Assets invested in equity real estate by defined benefit plans in Pensions & Investments' top 200 rose 4.7%, to $106.9 billion, in the 12 months ended Sept. 30.
When adjusted for the 11.6% gain recorded by the NCREIF Property Index during the period, however, the assets invested dropped 6%. The drop reflects pension fund executives' conundrum during the year. On one hand, pension executives were selling their real estate, to take advantage of high prices and book the profits of their investments. At the same time, however, they were trying to reinvest some of that money, and the rest of their uninvested allocations, into the asset class.

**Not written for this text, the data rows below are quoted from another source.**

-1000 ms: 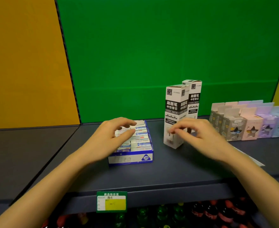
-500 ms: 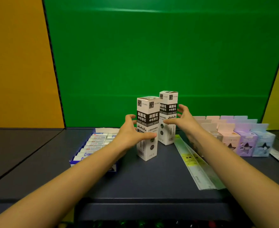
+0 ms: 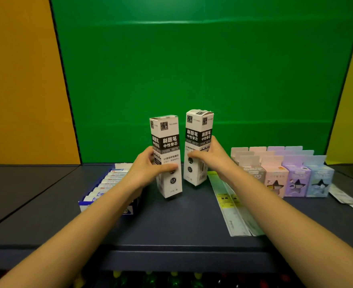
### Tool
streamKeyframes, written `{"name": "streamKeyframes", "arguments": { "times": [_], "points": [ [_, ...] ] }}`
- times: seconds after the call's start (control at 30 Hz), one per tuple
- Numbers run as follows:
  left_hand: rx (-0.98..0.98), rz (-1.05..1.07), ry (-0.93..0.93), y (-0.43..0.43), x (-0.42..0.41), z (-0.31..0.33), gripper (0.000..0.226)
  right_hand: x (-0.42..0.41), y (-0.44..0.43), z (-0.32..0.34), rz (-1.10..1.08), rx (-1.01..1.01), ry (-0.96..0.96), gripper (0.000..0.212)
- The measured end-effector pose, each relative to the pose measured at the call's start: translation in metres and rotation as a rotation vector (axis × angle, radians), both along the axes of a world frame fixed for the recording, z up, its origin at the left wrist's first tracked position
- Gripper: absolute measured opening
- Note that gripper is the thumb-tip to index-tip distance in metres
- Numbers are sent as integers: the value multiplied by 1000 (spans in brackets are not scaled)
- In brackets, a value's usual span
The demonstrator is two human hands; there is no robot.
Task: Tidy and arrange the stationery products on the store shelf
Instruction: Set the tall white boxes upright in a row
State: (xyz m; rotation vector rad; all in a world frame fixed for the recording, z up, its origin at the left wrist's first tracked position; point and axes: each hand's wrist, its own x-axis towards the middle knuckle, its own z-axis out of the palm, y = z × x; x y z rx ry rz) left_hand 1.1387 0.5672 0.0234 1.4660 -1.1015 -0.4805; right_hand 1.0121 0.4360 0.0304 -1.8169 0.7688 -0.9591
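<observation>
Two tall white refill boxes with black bands stand upright on the dark shelf [image 3: 171, 221]. My left hand [image 3: 148, 169] grips the nearer, left box [image 3: 166, 142], thumb across its front. My right hand [image 3: 209, 157] holds the farther, right box [image 3: 198, 129], thumb on its front and fingers round its right side. A narrow gap separates the two boxes. To the left, partly hidden by my left forearm, lies a blue tray of erasers [image 3: 107, 183].
Pastel boxes with star windows [image 3: 296, 179] stand in rows at the right. Long clear ruler packs [image 3: 231, 210] lie flat beside my right forearm. More flat packets [image 3: 346, 198] lie at the far right. Bottles [image 3: 171, 280] show below the shelf edge.
My hands left the eraser tray and closed round the two tall boxes, one each. The view shifted, with the boxes now near the centre.
</observation>
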Motion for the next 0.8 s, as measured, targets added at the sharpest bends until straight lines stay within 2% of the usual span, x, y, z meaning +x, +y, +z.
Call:
{"name": "streamKeyframes", "arguments": {
  "times": [0.23, 0.33, 0.4, 0.6, 0.8],
  "points": [
    [-102, -243, -46, 7, -14, 39, 45, -70, 47, 34, -13, -59, -131, 52],
    [-131, -367, -45, -3, -40, 44, 39, -118, 61, 37, -79, -34, -206, 40],
    [-140, -458, -28, -10, -66, 44, 40, -153, 68, 33, -140, -18, -264, 33],
    [-143, -645, -50, -36, -163, 36, 40, -266, 89, 18, -397, -16, -280, 39],
    [-123, -796, -15, -66, -285, 22, 43, -400, 108, 5, -604, -58, -230, 33]
  ]
}}
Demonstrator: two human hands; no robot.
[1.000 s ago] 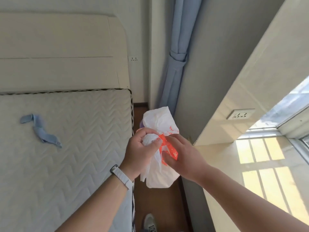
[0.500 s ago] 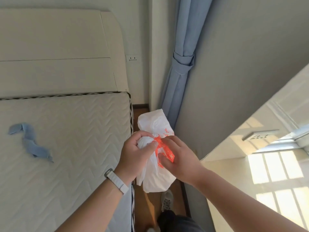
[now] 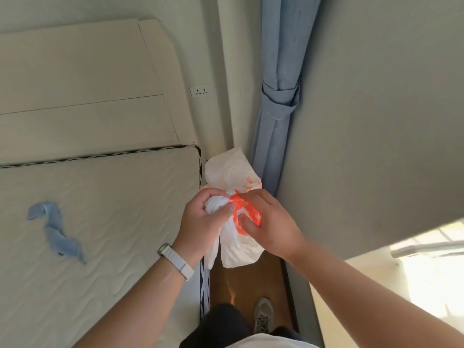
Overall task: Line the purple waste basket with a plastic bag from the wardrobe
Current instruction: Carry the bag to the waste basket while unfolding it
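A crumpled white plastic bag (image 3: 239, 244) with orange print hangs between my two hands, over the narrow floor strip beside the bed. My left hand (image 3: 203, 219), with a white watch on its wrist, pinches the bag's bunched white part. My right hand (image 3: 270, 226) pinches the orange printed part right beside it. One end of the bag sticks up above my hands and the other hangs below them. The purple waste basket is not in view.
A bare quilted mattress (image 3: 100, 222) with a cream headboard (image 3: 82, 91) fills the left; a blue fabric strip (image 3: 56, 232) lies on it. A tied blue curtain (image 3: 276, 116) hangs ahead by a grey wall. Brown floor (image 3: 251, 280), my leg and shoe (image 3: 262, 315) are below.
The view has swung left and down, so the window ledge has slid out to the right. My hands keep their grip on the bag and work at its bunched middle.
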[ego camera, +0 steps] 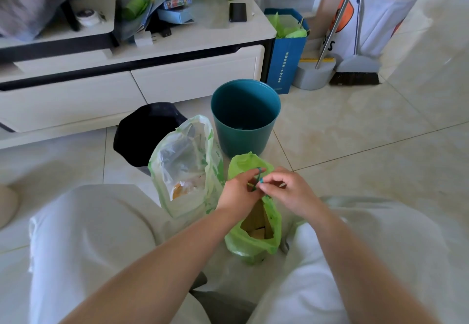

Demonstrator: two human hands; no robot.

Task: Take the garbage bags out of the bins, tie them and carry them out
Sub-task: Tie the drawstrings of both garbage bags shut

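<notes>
A small green garbage bag (253,242) stands on the floor between my knees, its mouth open on brown cardboard scraps. My left hand (239,191) and my right hand (286,189) meet just above it, both pinching a thin rubber band (258,179) that looks blue-green and yellow. To the left stands a clear bag with green print (185,168), open at the top, with wrappers inside. Behind the bags are a teal bin (245,115) with no bag in it and a black bin (144,133).
A white TV cabinet (127,80) runs along the back left, cluttered with boxes and a phone. To the right of it stand a blue paper bag (288,62), a grey dustpan (313,73), a broom (355,72) and a white sack (375,19). Tiled floor (355,133) lies to the right.
</notes>
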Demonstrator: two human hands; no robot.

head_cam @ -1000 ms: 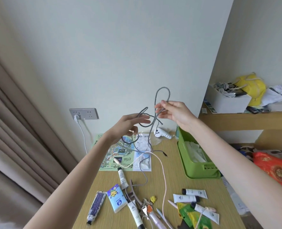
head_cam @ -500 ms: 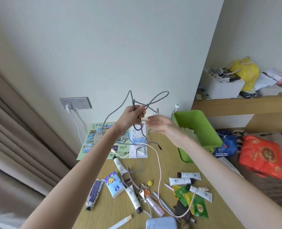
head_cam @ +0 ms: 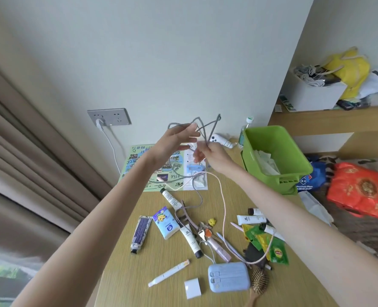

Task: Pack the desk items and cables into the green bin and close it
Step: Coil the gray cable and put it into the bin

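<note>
at far left we see a white plug (head_cam: 99,124) in the wall socket (head_cam: 109,116). above the cluttered desk (head_cam: 128,284), the left hand (head_cam: 174,141) is spread, fingers straight, with loops of a grey cable (head_cam: 202,128) draped over them. just beside it the right hand (head_cam: 214,155) pinches the cable's gathered strands, and the tail trails down onto a printed leaflet (head_cam: 137,160). a pink cable (head_cam: 223,209) snakes across the desk among tubes and a blue power bank (head_cam: 228,276). the green bin (head_cam: 270,138) sits uncovered at the desk's right edge, white paper (head_cam: 265,160) inside.
</note>
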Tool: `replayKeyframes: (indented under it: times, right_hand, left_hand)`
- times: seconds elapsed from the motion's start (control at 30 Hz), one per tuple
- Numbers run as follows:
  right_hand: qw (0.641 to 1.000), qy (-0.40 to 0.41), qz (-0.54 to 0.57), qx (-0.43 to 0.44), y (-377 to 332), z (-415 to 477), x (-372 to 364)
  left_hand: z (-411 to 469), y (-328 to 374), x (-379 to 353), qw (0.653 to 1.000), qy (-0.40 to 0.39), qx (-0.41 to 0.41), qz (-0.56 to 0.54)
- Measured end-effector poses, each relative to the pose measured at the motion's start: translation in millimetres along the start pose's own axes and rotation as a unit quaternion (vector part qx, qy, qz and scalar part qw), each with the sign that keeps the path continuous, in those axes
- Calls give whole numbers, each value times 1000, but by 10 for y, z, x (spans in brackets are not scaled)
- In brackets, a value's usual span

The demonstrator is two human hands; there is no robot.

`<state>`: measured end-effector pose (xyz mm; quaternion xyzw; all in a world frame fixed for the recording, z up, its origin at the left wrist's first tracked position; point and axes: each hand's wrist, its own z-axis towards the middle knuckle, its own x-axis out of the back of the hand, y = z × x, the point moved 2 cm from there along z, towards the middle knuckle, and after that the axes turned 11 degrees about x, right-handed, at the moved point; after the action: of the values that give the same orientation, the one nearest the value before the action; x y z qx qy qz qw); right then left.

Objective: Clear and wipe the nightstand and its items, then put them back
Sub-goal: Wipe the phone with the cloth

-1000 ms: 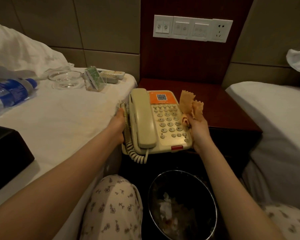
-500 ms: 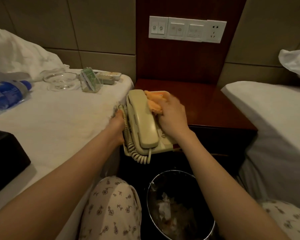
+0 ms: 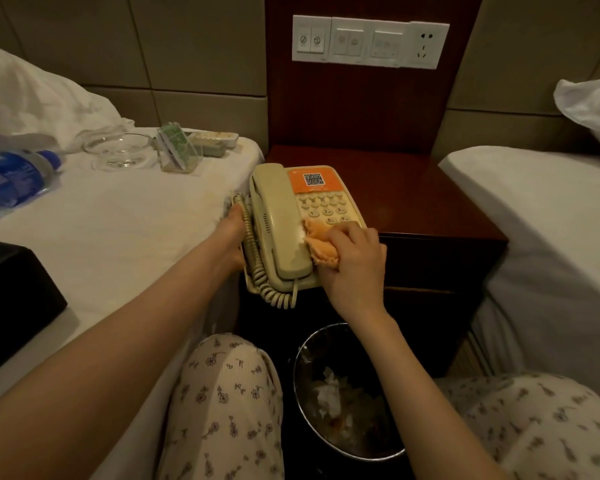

Investments among the top 200 plan sponsors in real estate investment trusts saw a much larger percentage gain — 29.5%, to $19.3 billion — reflecting market appreciation and a growing use of REITs as part of institutional investors' real estate allocations, analysts said. On a market-adjusted basis, the assets in REITs increased 3.2%.
Mortgage portfolios of the defined benefit plans in the top 200 grew 20.8% to $40 billion.
The California Public Employees' Retirement System, Sacramento, continued to hold the most equity real estate, with $11.9 billion as of Sept. 30 compared with $10.4 billion a year earlier. The California State Teachers' Retirement System, also in Sacramento, retained second place in the rankings, with $5.4 billion, compared with $4.7 billion a year earlier.
General Motors Corp., Detroit, was third overall and tops among corporate pension plans with $4.9 billion, up from $4.5 billion in 2003.